> **TASK GOAL**
Only lines with the word "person" are wanted; copy each of them from the listing below.

> **EXTRACTED DATA**
- Opening Delimiter -

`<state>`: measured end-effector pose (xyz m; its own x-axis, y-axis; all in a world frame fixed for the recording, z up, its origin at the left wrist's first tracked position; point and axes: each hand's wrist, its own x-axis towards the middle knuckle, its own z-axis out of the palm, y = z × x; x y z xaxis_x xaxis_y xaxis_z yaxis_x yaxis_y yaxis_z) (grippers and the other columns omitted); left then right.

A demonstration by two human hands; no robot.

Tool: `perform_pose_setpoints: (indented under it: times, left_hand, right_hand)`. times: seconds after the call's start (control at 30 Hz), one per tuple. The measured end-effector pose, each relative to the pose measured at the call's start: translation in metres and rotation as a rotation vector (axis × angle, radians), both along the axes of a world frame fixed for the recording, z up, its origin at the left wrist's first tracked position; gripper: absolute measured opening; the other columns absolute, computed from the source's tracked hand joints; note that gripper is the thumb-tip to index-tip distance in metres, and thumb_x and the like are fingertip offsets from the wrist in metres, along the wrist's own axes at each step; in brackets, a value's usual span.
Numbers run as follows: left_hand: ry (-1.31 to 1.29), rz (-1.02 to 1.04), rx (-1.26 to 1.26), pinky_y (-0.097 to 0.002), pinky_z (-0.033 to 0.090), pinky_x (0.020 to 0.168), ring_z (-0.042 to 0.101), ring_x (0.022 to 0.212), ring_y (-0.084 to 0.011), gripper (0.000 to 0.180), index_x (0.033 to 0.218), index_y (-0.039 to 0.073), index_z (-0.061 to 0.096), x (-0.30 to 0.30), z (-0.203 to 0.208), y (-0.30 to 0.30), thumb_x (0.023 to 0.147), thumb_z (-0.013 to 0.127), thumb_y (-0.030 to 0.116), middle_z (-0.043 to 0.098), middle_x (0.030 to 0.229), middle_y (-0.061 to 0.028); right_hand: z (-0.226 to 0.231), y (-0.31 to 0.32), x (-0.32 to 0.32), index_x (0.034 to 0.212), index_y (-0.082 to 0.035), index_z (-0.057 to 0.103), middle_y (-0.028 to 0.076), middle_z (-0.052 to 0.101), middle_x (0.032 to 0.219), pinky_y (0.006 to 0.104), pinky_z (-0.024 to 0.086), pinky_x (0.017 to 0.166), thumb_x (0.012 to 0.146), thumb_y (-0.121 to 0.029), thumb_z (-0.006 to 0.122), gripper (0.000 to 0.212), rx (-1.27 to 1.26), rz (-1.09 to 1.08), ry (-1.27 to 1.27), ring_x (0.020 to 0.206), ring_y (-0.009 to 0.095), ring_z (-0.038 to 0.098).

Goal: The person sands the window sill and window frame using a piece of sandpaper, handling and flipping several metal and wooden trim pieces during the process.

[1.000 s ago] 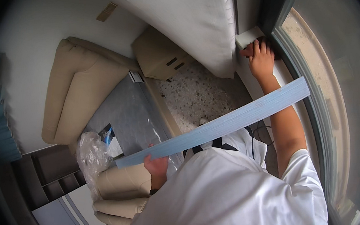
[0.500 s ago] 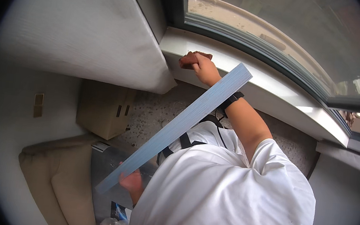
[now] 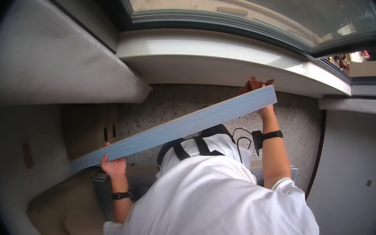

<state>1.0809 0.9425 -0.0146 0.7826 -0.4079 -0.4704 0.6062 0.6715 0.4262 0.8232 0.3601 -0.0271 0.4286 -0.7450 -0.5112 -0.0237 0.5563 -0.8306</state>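
Note:
A long, flat light-blue board [image 3: 178,124] slants across in front of me, its left end lower and nearer than its right. My left hand [image 3: 114,166] is closed on the lower edge near that left end, thumb and fingertip against it. At the upper right end is my right hand [image 3: 268,111], mostly hidden behind the board. A reddish-brown cloth [image 3: 255,85] bunches out above the board there, held in that hand. Whether the right fingers also grip the board is hidden.
Ahead runs a white window sill [image 3: 205,47] beneath a dark-framed window [image 3: 235,27]. A padded, pale-covered piece [image 3: 56,56] stands at left, above a cardboard box [image 3: 87,129]. Brown fabric [image 3: 65,201] lies at lower left. Below is speckled floor [image 3: 288,129].
My right hand has come away from the sill with the cloth, to behind the board's right end. The board has turned flatter, its left end rising with my left hand. The view has shifted right.

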Motion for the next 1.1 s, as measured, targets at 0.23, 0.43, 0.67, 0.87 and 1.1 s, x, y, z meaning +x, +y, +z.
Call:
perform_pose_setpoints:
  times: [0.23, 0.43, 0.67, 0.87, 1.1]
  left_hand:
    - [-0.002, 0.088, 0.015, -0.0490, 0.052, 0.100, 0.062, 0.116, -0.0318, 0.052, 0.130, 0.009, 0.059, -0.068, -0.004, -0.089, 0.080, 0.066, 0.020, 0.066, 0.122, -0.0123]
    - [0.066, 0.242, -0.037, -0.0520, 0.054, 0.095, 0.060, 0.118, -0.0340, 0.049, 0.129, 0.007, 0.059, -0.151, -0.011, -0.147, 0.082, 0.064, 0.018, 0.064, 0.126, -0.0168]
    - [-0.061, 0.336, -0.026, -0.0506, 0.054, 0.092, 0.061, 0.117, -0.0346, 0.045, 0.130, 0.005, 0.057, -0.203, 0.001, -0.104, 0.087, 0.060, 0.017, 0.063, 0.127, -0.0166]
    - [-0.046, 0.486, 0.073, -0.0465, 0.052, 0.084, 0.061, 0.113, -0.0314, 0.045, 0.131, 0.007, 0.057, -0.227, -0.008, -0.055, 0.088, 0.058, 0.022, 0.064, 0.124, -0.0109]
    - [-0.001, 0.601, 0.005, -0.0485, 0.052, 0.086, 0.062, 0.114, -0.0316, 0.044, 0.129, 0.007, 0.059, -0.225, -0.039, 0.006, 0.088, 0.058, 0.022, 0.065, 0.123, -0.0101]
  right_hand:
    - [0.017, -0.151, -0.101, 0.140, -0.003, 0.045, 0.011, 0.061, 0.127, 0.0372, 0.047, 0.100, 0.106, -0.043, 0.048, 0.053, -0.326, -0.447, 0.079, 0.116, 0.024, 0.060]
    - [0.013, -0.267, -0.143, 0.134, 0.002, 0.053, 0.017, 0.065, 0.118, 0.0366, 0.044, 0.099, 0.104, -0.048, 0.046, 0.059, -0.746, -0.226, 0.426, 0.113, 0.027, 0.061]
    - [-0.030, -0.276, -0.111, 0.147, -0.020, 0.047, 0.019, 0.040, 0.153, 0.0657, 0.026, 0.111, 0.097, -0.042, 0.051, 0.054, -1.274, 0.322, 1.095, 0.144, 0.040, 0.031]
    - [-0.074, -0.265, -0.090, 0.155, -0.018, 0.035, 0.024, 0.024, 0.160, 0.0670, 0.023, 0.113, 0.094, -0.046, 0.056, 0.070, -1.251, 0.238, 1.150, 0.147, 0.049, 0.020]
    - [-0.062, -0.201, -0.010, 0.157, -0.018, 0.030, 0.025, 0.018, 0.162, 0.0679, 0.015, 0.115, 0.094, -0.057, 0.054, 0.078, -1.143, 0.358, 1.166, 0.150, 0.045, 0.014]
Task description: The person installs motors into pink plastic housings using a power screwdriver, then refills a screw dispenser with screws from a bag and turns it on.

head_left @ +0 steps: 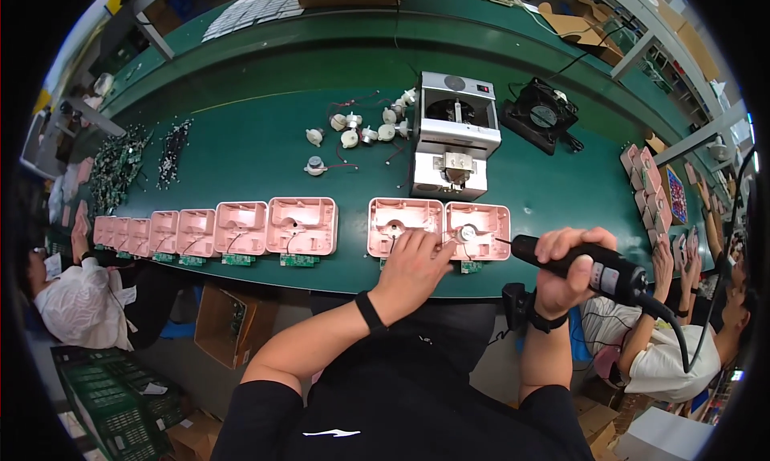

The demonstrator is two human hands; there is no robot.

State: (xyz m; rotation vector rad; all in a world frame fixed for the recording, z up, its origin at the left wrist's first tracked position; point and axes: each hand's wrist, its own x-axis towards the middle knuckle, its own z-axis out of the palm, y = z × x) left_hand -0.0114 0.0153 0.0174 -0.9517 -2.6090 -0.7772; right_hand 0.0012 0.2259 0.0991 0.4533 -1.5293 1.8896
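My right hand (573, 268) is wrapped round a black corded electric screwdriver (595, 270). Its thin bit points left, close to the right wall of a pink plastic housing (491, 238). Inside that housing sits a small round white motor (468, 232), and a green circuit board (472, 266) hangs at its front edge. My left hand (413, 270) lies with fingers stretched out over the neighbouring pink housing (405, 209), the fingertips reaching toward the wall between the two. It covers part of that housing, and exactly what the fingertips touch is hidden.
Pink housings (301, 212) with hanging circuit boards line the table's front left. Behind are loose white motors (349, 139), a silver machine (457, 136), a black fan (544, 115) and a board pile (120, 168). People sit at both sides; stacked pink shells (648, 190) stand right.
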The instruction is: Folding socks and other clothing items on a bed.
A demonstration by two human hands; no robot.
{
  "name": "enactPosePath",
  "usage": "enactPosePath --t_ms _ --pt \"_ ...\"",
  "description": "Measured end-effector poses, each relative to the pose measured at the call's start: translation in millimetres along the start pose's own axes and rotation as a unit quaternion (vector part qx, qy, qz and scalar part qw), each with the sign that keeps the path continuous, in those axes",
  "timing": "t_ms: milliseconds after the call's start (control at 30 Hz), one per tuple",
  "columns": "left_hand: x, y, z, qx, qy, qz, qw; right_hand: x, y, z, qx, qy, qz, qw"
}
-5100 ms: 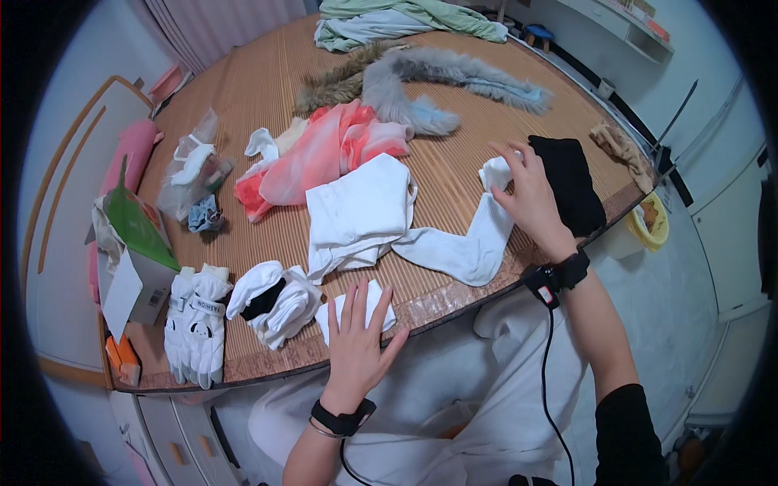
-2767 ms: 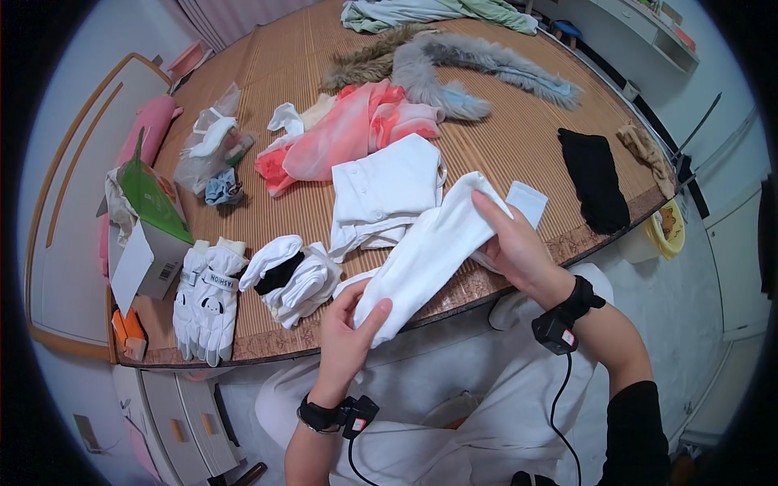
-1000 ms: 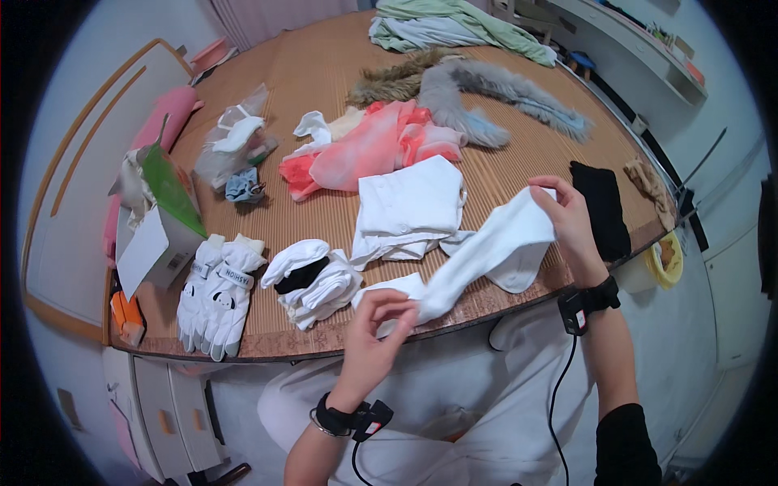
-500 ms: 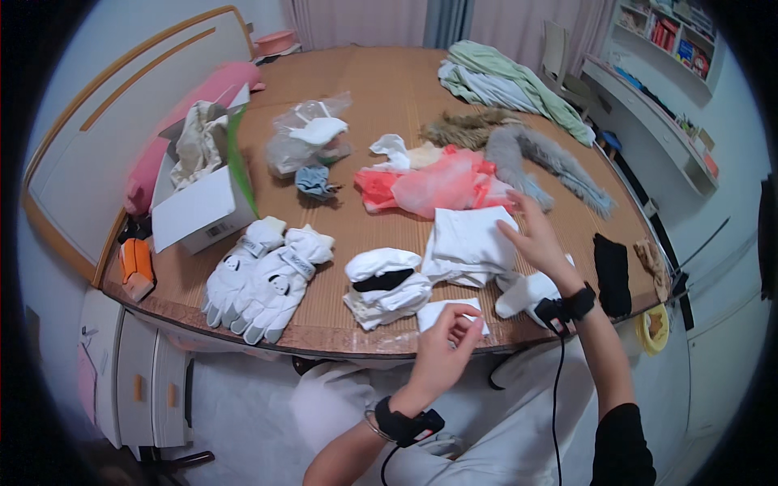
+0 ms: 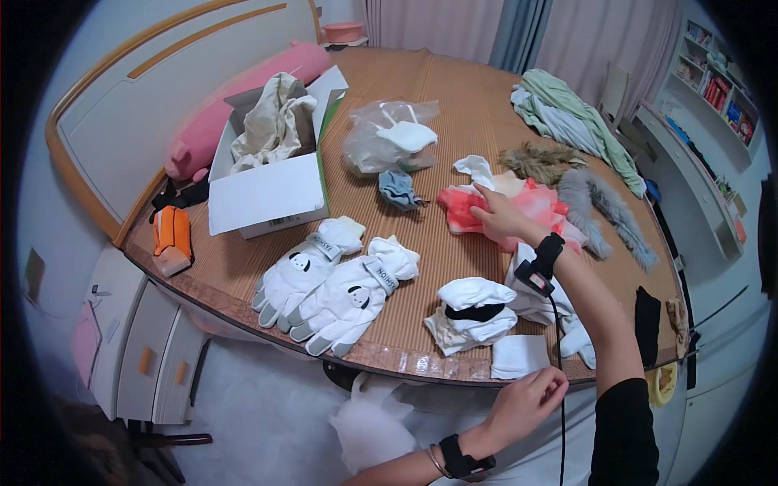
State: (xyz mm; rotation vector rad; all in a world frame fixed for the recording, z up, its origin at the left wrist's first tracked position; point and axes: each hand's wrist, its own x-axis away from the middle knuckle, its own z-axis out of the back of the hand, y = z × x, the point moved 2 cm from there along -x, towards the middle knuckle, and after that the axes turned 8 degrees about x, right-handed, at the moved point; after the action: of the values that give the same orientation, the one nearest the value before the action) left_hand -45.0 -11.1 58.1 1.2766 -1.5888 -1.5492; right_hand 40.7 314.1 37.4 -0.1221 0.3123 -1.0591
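- The right hand (image 5: 510, 223) reaches over the coral and white cloth (image 5: 462, 212), part open: its index finger points forward and its thumb stands apart from it. No grip shows; whether the fingertips touch the cloth, I cannot tell.
- Just beyond those fingertips lies a crumpled white piece (image 5: 475, 170), at the far left end of the coral and white cloth, next to a cream cloth (image 5: 512, 183).
- The left hand (image 5: 527, 399) is held low at the near edge of the brown slatted mat (image 5: 454, 77), fingers loosely curled inward. The palm is hidden, so I cannot tell whether it holds anything.
- Just beyond the left hand lies a flat, folded white piece (image 5: 519, 357).
- Behind and to the left of that piece sits a bundle of white items (image 5: 470, 293), with 1 black item (image 5: 478, 314) tucked between its layers.
- A white garment (image 5: 525, 301) lies under the right forearm, partly hidden; a white sock (image 5: 578, 342) lies on its near right side.
- Further left are 2 white gloves (image 5: 348, 304), side by side, each with a dog-face picture.
- Each wrist wears 1 black band; a black cable (image 5: 562, 421) hangs from the right band.
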Motion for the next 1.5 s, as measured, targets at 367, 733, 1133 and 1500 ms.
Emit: enactPosePath --t_ms 367,733,1133,1500 --pt "5 -5 7 -0.026 0.013 -0.009 1.0 0 3 -20 0.021 0.042 -0.03 0.998" --pt "4 -14 4 -0.082 0.003 -0.014 0.997 -7 15 -45 0.021 -0.042 -0.078 0.996" --pt "-9 -14 2 -0.107 0.012 0.003 0.994 37 -11 14 0.126 0.095 -0.029 0.987" --pt "-17 -30 -7 -0.183 -0.003 -0.025 0.983 116 10 17 0.053 -0.091 -0.069 0.992"
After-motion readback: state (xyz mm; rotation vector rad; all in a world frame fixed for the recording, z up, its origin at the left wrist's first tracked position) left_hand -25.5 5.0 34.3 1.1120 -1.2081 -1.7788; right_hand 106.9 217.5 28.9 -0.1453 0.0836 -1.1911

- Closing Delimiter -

> **SOLUTION**
Goal: The person sands the window sill and window frame using a piece of sandpaper, handling and flipping several metal and wooden trim pieces during the process.
Task description: The person installs motors into pink plastic housings using a power screwdriver, then refills a screw dispenser with screws from a bag and turns it on.

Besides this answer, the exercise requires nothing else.